§ ASSIGNED TASK:
Once the pictures are set aside, copy the data below exactly as it stands.

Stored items
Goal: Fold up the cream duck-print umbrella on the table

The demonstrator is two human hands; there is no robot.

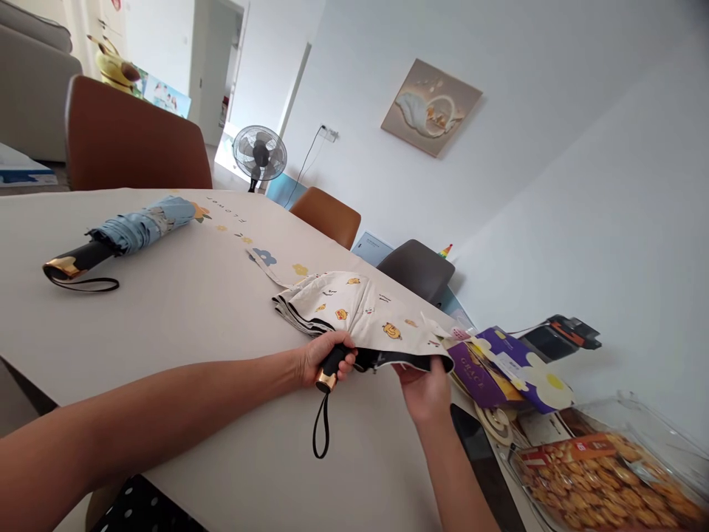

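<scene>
A white folding umbrella (360, 303) with yellow cartoon prints and a black lining lies partly folded, its canopy loose, over the table. My left hand (329, 358) is wrapped round its black handle, which has a gold end and a hanging wrist loop (321, 428). On the canopy's near right edge, my right hand (426, 384) pinches the fabric, with some fingers hidden beneath it. A second umbrella (138, 225), light blue and rolled up, rests at the table's left with its black and gold handle toward me.
The pale tablecloth (221, 318) has flower prints. Along the right stand a purple box (509, 366), a dark tablet-like slab (479, 465) and a clear container of biscuits (609, 473). Chairs (138, 140) surround the table; a fan (259, 153) stands behind it.
</scene>
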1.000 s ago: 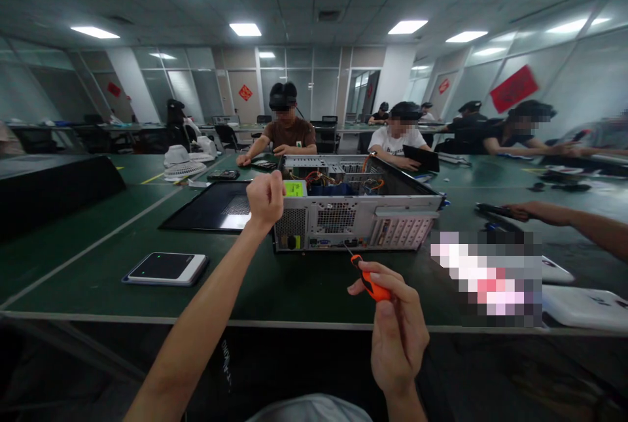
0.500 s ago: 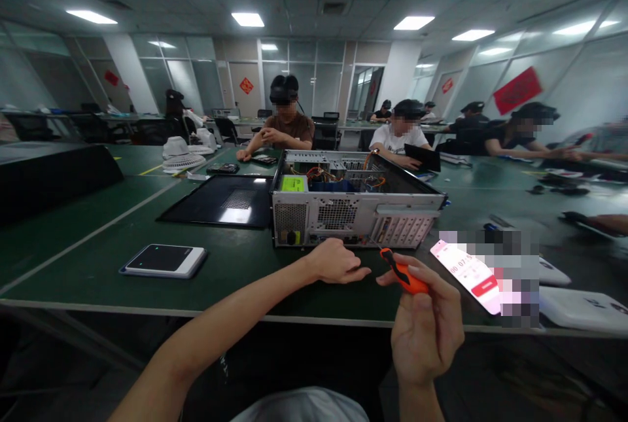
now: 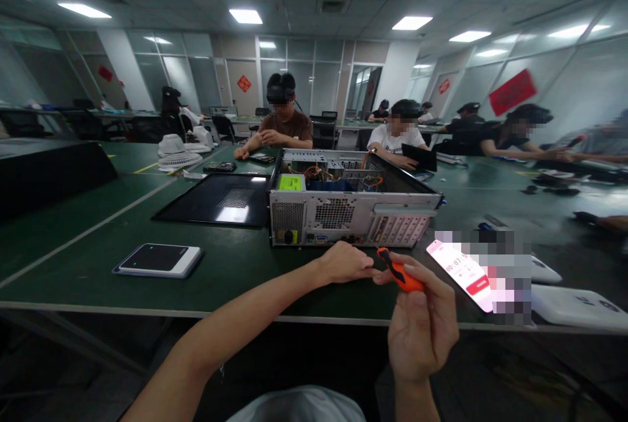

§ COMPLETED TASK:
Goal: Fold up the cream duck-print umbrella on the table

The demonstrator is two human hands; there is no robot.


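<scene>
A white folding umbrella (360, 303) with yellow cartoon prints and a black lining lies partly folded, its canopy loose, over the table. My left hand (329, 358) is wrapped round its black handle, which has a gold end and a hanging wrist loop (321, 428). On the canopy's near right edge, my right hand (426, 384) pinches the fabric, with some fingers hidden beneath it. A second umbrella (138, 225), light blue and rolled up, rests at the table's left with its black and gold handle toward me.
The pale tablecloth (221, 318) has flower prints. Along the right stand a purple box (509, 366), a dark tablet-like slab (479, 465) and a clear container of biscuits (609, 473). Chairs (138, 140) surround the table; a fan (259, 153) stands behind it.
</scene>
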1.000 s ago: 
0.500 s ago: 
now: 

Nothing remains to be done for this exercise.